# Required action
What needs reproducing is the run of lines in the data below starting at the line with "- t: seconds" and ending at the line with "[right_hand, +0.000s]", both ends included. Copy it exactly, without pictures, and add nothing.

# Available records
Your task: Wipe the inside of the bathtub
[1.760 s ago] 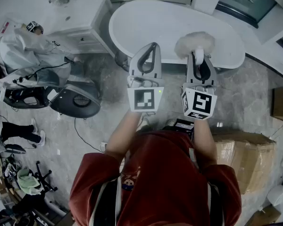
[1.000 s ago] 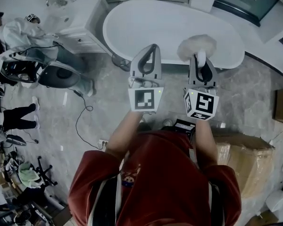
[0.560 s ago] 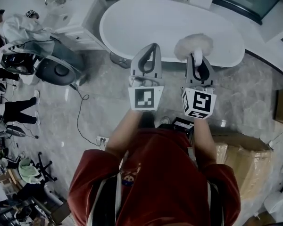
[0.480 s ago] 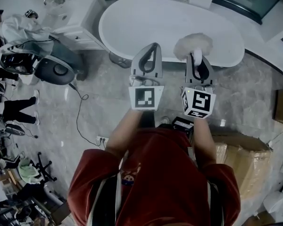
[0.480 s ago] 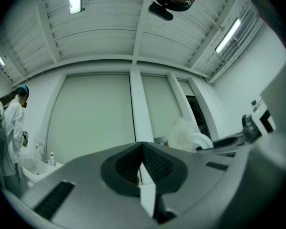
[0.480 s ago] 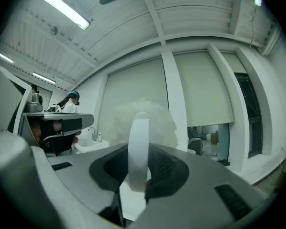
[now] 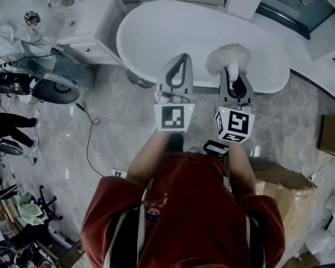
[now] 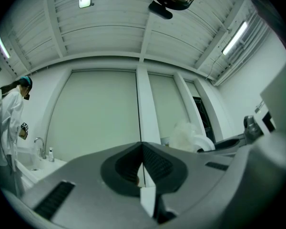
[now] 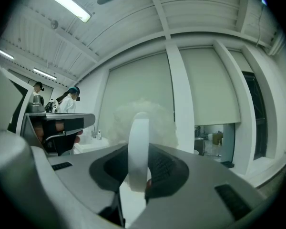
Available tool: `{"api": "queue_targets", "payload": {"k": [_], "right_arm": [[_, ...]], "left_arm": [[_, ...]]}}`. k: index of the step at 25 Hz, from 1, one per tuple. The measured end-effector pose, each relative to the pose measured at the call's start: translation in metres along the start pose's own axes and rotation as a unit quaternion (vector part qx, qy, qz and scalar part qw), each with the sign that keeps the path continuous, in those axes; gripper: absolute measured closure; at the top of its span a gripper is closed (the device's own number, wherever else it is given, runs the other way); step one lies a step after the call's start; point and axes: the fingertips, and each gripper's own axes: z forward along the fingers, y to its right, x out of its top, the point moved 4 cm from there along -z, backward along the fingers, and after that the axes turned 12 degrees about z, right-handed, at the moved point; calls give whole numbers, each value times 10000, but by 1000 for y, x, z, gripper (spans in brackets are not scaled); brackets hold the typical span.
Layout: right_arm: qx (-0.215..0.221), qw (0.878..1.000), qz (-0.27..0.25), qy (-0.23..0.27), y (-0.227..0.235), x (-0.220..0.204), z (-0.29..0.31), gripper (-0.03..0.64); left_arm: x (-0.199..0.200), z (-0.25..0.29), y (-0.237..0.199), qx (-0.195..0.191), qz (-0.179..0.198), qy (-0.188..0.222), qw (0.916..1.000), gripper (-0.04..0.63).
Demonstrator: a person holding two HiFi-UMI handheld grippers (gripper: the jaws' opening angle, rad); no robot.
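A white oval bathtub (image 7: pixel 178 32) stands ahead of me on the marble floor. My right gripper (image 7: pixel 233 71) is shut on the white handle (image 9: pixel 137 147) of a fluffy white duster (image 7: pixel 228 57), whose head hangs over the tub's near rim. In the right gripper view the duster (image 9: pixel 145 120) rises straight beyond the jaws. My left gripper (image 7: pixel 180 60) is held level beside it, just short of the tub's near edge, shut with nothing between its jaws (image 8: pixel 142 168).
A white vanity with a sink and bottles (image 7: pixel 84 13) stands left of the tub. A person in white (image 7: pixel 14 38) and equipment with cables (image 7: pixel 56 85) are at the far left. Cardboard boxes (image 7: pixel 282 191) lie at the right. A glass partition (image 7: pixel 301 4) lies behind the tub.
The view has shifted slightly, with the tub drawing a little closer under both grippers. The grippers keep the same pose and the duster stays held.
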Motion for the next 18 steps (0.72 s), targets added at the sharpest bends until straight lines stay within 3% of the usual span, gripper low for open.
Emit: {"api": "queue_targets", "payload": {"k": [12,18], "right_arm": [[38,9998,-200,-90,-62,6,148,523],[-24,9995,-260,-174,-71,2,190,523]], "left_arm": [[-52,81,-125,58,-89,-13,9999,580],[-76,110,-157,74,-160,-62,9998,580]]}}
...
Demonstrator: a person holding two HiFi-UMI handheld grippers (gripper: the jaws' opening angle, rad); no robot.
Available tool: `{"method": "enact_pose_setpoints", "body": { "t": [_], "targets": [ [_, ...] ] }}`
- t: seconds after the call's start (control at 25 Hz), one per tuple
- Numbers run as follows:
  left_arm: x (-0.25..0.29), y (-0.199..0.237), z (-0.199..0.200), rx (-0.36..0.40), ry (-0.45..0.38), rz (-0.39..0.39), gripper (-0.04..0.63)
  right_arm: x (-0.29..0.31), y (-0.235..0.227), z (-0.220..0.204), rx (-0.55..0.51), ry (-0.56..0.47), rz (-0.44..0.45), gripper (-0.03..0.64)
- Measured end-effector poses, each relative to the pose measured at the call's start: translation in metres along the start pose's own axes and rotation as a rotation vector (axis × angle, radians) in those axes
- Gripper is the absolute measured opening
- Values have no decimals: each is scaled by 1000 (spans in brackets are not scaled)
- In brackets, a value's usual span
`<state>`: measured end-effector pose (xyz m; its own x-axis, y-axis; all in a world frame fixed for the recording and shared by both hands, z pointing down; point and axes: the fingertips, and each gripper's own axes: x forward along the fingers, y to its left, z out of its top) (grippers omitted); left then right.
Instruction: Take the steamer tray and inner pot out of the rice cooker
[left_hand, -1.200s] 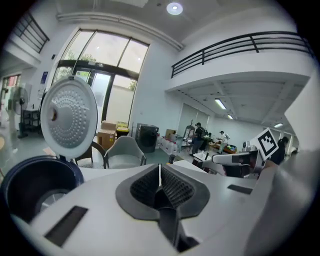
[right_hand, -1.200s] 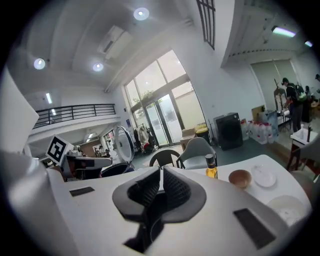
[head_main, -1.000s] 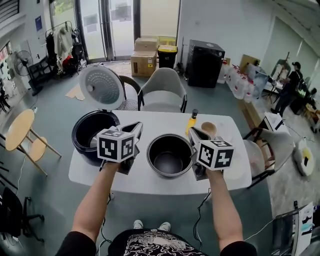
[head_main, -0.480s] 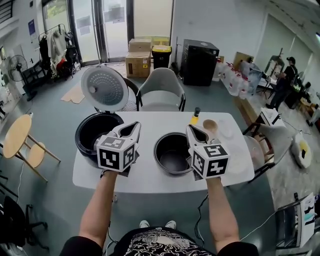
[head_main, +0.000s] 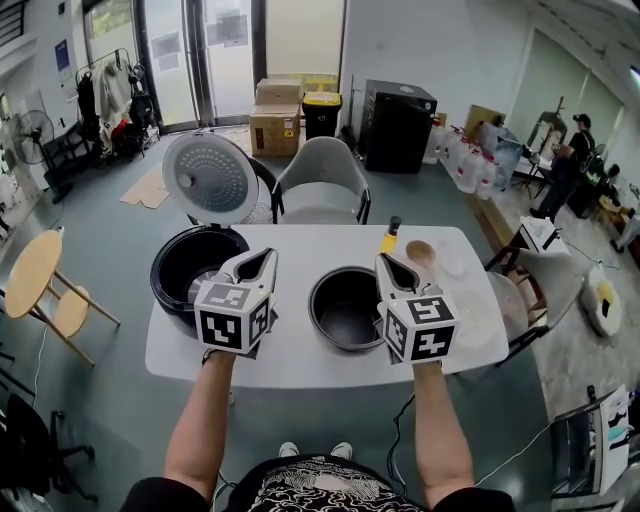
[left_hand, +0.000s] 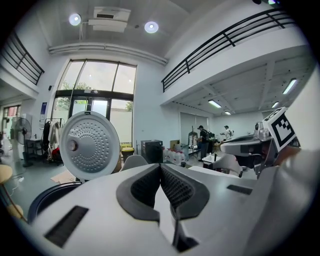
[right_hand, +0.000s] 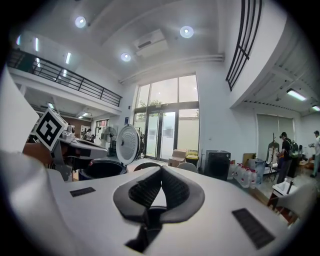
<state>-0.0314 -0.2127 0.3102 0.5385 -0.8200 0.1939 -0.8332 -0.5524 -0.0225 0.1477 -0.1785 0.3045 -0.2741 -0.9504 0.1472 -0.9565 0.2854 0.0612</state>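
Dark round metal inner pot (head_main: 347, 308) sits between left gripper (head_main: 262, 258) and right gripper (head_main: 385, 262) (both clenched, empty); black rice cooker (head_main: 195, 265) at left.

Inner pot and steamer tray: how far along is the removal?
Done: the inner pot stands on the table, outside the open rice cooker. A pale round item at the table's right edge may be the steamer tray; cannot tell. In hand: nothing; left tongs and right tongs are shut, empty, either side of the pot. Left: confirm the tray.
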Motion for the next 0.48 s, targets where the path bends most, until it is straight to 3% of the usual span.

# Worked solution
- t: seconds after the call's start (control at 25 Hz), one per tuple
- Numbers run as follows:
  left_arm: x (-0.25..0.29), y (-0.199..0.237), z (-0.199..0.200), rx (-0.36..0.40), ry (-0.45..0.38), rz (-0.39..0.39), gripper (-0.04..0.63)
  right_arm: x (-0.29..0.31), y (-0.235..0.227), z (-0.220..0.204), rx (-0.55..0.51), ry (-0.56..0.47), rz (-0.44..0.45), gripper (-0.03..0.64)
- Measured end-effector poses, each relative to the pose measured at the call's start: translation in metres along the start pose's own axes and rotation as a rotation vector (axis × angle, radians) in those axes
- Gripper is the absolute measured opening
- Values have no decimals: each is scaled by 1000 (spans in brackets are not scaled)
- In brackets, a value's usual span
`<state>`: measured end-effector pose (xyz m; its own x-axis, y-axis; all in a world frame fixed for the recording and shared by both hands, z pointing down; point and axes: the fingertips, and each gripper's own axes: x forward along the fingers, y to its left, z out of its top) (grippers omitted); left then right.
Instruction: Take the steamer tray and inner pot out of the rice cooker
[left_hand, -1.200s] 
[right_hand, -1.200s] 
[head_main, -1.000s] 
[head_main, -0.480s] 
[head_main, +0.000s] 
[left_hand, +0.000s] 
[right_hand, +0.000s] 

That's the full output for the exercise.